__What the task asks__.
All lines holding the word "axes" in the listing below need to be copied.
::::::::::
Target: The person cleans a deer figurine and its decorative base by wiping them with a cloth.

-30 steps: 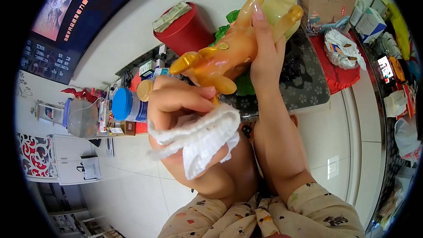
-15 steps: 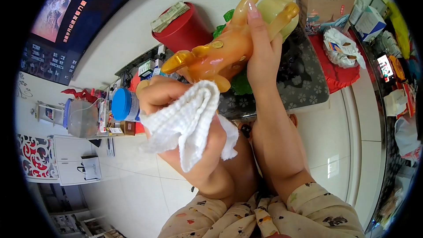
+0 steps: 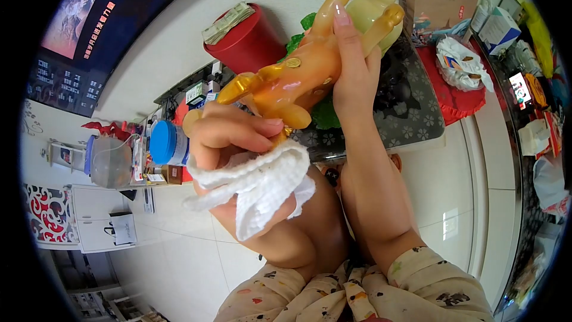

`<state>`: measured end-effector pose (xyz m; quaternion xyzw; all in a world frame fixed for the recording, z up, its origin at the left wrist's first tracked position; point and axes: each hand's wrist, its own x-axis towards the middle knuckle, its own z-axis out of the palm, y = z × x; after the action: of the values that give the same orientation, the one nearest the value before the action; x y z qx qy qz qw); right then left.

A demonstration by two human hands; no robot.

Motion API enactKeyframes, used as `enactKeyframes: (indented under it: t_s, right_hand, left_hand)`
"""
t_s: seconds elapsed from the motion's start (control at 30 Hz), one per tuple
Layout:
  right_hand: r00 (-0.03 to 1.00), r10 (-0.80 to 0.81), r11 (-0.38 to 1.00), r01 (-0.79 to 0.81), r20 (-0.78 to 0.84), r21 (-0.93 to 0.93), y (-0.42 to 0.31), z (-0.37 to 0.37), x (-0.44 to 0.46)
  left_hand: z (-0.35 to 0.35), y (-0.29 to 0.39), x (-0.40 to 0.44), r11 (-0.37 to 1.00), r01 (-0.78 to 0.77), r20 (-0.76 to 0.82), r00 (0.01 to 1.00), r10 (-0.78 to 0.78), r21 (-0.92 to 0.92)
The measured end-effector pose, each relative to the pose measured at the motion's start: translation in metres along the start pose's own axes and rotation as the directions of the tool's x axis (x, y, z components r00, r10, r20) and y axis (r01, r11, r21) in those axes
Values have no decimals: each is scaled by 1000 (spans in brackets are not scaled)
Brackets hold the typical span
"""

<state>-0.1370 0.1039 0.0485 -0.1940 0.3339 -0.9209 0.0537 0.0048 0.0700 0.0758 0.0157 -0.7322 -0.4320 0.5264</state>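
Note:
My left hand (image 3: 223, 137) is closed around a bunched white cloth (image 3: 271, 182). Its fingertips meet at a small golden part under the near end of a glossy amber-orange animal figurine (image 3: 307, 80) with gold-tipped limbs and coin-like marks. The figurine is tilted, and my right hand (image 3: 353, 62) grips it by the body, thumb lying along a raised limb. Green leaf shapes (image 3: 326, 113) and a pale green rounded piece (image 3: 381, 18) show behind it; whether they join the figurine I cannot tell. The right fingers are partly hidden behind the figurine.
A dark floral-patterned tabletop (image 3: 417, 122) lies beneath. Behind stands a red bin (image 3: 253, 42) with banknotes on its top. To the left are a blue-lidded tub (image 3: 164, 143) and a clear container (image 3: 111, 161). A brown paper bag (image 3: 441, 0) and a white plastic bag (image 3: 459, 62) are at right.
My left hand has turned, so its fingertips now show at the figurine's underside. The cloth has swung slightly right and down. My right hand and the figurine have barely moved.

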Motion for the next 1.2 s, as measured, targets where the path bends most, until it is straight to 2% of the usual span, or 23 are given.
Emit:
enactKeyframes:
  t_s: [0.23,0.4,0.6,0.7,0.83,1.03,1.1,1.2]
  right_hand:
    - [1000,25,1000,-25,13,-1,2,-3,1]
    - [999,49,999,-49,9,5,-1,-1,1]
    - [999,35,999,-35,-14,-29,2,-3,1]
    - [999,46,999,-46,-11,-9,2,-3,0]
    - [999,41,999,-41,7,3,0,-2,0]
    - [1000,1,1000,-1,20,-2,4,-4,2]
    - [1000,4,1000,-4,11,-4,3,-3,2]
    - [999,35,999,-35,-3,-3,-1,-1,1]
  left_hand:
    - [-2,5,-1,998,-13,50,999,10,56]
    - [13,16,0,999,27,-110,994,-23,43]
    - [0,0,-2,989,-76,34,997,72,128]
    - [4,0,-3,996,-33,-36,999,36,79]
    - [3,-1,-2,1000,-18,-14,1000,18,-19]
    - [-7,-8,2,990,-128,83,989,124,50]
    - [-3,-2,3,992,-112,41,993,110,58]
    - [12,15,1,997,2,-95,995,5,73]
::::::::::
__Solution to this exercise__.
`<state>`: measured end-effector pose (xyz m; quaternion xyzw; all in a world frame fixed for the recording, z up, its origin at the left wrist's first tracked position; point and axes: each hand's wrist, its own x-axis towards the middle knuckle, its own z-axis out of the palm, y = z × x; after the action: of the values that give the same orientation, the one nearest the value before the action; x y z qx qy qz qw); right then left.
The measured end-effector pose, each relative to the pose measured at the motion's start: translation in metres along the start pose's own axes and rotation as the directions of the tool's x axis (x, y, z components r00, r10, r20) and y axis (r01, r11, r21) in those axes

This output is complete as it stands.